DIRECTIONS. Please copy the data below exactly; none of the pictures in it belong in the copy.

STORED DATA.

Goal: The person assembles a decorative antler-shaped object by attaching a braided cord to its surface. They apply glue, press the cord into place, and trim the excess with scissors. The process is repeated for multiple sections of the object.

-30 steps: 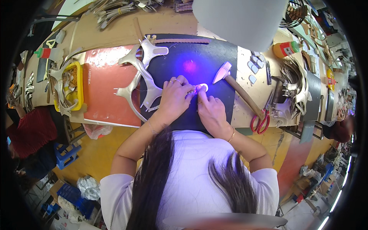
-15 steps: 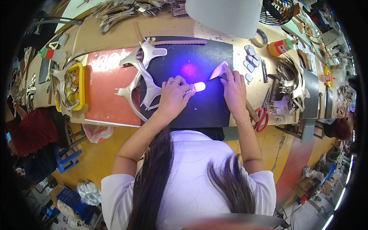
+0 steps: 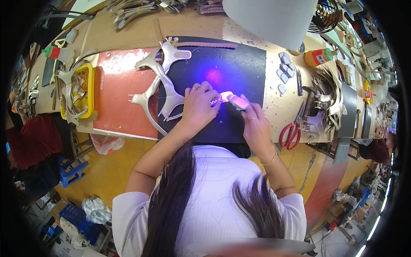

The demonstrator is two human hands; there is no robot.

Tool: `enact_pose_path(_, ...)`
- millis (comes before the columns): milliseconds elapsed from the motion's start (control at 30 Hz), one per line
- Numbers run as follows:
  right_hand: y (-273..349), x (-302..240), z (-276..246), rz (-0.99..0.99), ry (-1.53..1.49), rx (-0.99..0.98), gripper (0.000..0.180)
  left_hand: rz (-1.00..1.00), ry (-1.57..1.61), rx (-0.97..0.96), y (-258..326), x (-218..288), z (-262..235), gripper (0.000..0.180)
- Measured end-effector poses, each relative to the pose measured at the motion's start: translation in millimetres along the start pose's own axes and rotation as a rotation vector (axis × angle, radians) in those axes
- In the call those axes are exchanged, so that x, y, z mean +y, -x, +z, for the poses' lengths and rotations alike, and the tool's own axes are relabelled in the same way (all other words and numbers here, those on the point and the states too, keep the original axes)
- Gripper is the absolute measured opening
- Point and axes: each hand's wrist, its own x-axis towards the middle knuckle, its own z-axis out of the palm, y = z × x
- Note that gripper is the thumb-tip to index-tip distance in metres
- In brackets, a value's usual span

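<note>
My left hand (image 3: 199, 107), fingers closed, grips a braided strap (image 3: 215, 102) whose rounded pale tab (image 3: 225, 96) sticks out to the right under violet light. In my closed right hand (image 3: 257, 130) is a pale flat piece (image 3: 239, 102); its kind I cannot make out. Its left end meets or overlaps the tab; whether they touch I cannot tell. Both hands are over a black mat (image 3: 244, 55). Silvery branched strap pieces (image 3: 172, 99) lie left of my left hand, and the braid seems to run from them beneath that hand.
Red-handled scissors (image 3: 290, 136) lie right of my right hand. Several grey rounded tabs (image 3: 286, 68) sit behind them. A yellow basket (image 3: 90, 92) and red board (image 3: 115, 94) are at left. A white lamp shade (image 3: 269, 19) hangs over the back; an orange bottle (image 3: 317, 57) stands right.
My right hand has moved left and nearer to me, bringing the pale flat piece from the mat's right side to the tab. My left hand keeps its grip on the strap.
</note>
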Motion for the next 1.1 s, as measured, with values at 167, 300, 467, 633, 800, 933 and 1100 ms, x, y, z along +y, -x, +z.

WORKED SOLUTION.
Goal: The person assembles a decorative antler-shaped object by attaching a braided cord to its surface. They apply glue, press the cord into place, and trim the excess with scissors. The process is repeated for multiple sections of the object.

-30 steps: 
-15 steps: 
+0 steps: 

The demonstrator is two human hands; there is no robot.

Tool: `enact_pose_path(_, ...)`
- millis (comes before the columns): milliseconds elapsed from the motion's start (control at 30 Hz), one per line
- Numbers run as follows:
  right_hand: y (-273..349), x (-302..240), z (-276..246), rz (-0.99..0.99), ry (-1.53..1.49), rx (-0.99..0.98), gripper (0.000..0.180)
  left_hand: rz (-1.00..1.00), ry (-1.57..1.61), rx (-0.97..0.96), y (-258..326), x (-218..288), z (-262..235), gripper (0.000..0.180)
- Measured end-effector poses, each relative to the pose measured at the motion's start: translation in millimetres along the start pose's own axes and rotation as a rotation vector (axis × angle, radians) in those axes
- In the call those axes are exchanged, so that x, y, z mean +y, -x, +z, for the poses' lengths and rotations alike, and the tool's own axes are relabelled in the same way (all other words and numbers here, those on the point and the states too, keep the original axes)
- Gripper is the absolute measured opening
- Point and axes: each hand's wrist, its own x-axis towards the middle knuckle, its own z-axis out of the palm, y = z × x
- Note that gripper is the thumb-tip to index-tip distance in metres
- In brackets, a value's usual span

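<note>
My left hand (image 3: 199, 107), fingers closed, grips a braided strap (image 3: 215, 102) whose rounded pale tab (image 3: 225, 96) sticks out to the right under violet light. In my closed right hand (image 3: 257, 130) is a pale flat piece (image 3: 239, 102); its kind I cannot make out. Its left end meets or overlaps the tab; whether they touch I cannot tell. Both hands are over a black mat (image 3: 244, 55). Silvery branched strap pieces (image 3: 172, 99) lie left of my left hand, and the braid seems to run from them beneath that hand.
Red-handled scissors (image 3: 290, 136) lie right of my right hand. Several grey rounded tabs (image 3: 286, 68) sit behind them. A yellow basket (image 3: 90, 92) and red board (image 3: 115, 94) are at left. A white lamp shade (image 3: 269, 19) hangs over the back; an orange bottle (image 3: 317, 57) stands right.
My right hand has moved left and nearer to me, bringing the pale flat piece from the mat's right side to the tab. My left hand keeps its grip on the strap.
</note>
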Motion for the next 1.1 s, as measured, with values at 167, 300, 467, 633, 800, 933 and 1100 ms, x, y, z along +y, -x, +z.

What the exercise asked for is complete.